§ **TASK TO CARRY OUT**: Look through the data below for the line with "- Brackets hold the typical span" and the line with "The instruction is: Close", then transcribe exactly from the first through the second, leaving out all pictures.

==========

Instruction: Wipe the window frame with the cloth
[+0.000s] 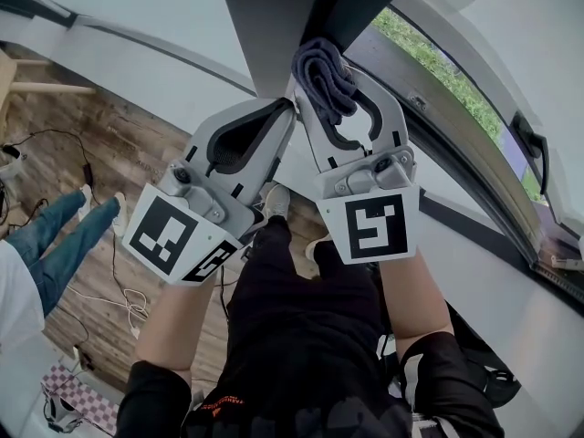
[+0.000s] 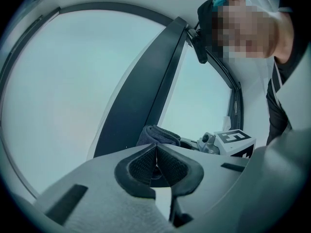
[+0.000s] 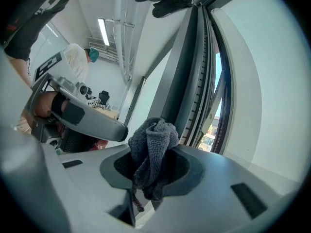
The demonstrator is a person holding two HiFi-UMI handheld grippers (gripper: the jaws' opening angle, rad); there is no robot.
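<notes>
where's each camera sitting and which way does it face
Head view: on the person's head, facing steeply down at left tool, right tool holding the cloth, window frame; forearms and legs show.
Left gripper view: on the left tool, facing along shut jaws toward the frame; the person's upper body shows.
Right gripper view: on the right tool, facing along jaws clamped on the cloth; a forearm shows.
All three share cloth and frame.

Bunched dark grey cloth in the right tool, at the dark upright window frame.
</notes>
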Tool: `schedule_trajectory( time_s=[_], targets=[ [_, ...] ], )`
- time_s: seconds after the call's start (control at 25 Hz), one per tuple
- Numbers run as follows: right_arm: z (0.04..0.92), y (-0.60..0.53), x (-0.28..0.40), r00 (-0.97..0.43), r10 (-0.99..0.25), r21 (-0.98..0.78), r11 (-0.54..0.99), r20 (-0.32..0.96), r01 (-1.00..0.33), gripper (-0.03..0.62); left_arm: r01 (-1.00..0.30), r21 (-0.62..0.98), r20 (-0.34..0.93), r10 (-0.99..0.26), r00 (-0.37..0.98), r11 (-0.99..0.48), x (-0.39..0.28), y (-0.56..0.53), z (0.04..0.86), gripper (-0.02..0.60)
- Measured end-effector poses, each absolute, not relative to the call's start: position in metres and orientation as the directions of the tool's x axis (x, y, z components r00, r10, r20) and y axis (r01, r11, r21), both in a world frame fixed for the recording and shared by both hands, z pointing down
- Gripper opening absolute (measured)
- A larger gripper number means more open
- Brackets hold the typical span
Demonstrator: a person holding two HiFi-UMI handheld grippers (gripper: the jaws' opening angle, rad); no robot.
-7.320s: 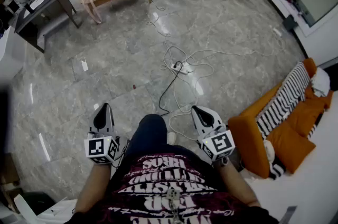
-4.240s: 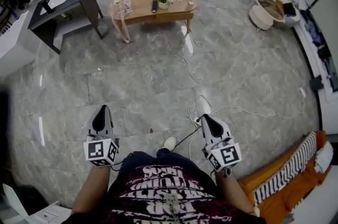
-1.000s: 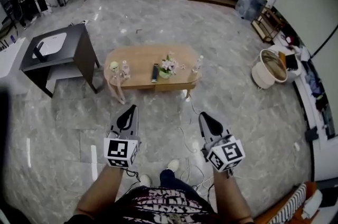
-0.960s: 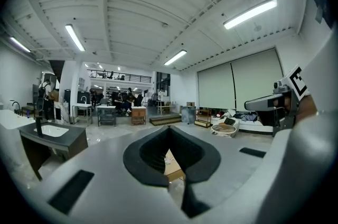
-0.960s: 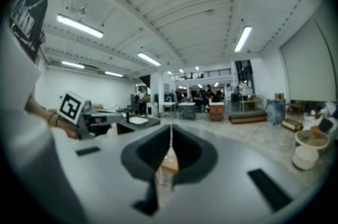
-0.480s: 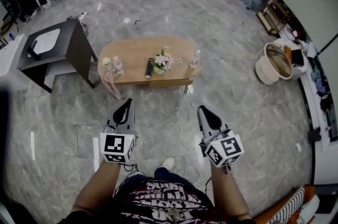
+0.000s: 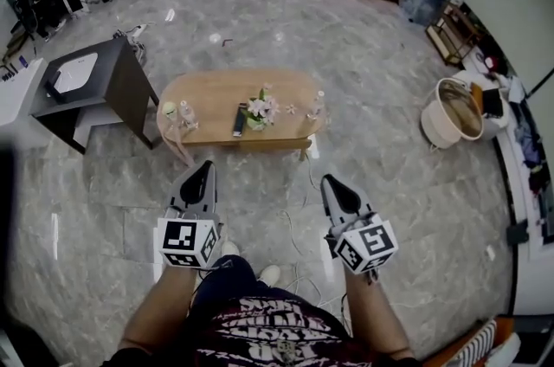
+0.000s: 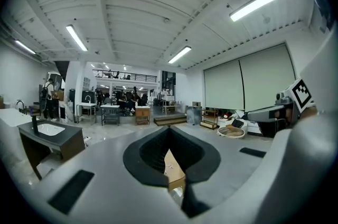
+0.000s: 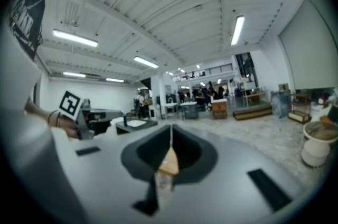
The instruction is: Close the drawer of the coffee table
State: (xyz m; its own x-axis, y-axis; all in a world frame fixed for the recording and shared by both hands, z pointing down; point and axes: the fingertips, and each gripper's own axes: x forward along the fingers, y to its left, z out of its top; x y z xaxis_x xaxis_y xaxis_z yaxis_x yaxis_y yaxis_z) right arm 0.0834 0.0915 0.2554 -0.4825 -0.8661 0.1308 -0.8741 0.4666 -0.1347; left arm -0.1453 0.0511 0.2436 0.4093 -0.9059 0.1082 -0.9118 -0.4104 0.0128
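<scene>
Two shut grippers are being held out toward the coffee table (image 7: 216, 93).
Head view: the left gripper (image 7: 201, 175) and right gripper (image 7: 331, 186) are being held side by side, well apart from the table; its drawer cannot be made out. Likely the drawer front is best found first, then pushed straight in. Left gripper view: the jaws are being pressed together and nothing is being held. Right gripper view: the jaws are shut too, empty.

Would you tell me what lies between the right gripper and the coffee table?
In the head view, only marble floor crossed by a thin cable separates the right gripper from the coffee table.
</scene>
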Motion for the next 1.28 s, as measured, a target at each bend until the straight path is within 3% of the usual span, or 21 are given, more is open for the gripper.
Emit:
schedule_trajectory(
  time_s=[0.36,0.88,1.28],
  targets=[
    [0.279,0.069,0.088,-0.483,-0.86,-0.181,0.455,0.163,-0.872,0.035,-0.917,0.011,0.176,-0.902,0.395,-0.399,-0.149,0.029,0.269,0.021],
    [0.266,0.009,0.118,-0.353,-0.919,-0.114,0.338,0.173,-0.934,0.035,-0.878,0.038,0.153,-0.866,0.477,-0.477,-0.124,-0.053,0.274,0.021],
    [0.247,-0.056,0.102,-0.309,-0.937,-0.035,0.307,0.161,-0.951,0.035,-0.864,0.066,0.131,-0.854,0.503,-0.499,-0.145,-0.134,0.274,0.021]
  ],
)
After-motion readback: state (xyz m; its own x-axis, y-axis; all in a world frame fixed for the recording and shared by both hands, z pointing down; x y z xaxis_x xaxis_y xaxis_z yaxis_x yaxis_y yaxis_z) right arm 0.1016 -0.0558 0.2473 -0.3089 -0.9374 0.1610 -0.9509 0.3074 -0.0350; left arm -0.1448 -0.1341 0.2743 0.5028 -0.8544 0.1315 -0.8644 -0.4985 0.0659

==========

§ **SOLUTION FOR THIS EXERCISE**:
- Brackets hold the typical span
Demonstrator: a person holding two HiFi-UMI handheld grippers (gripper: the jaws' opening angle, rad); no robot.
-7.320s: 
-4.240s: 
-1.000s: 
-0.960s: 
-0.960s: 
-0.480s: 
+0.000s: 
+0.000s: 
+0.000s: 
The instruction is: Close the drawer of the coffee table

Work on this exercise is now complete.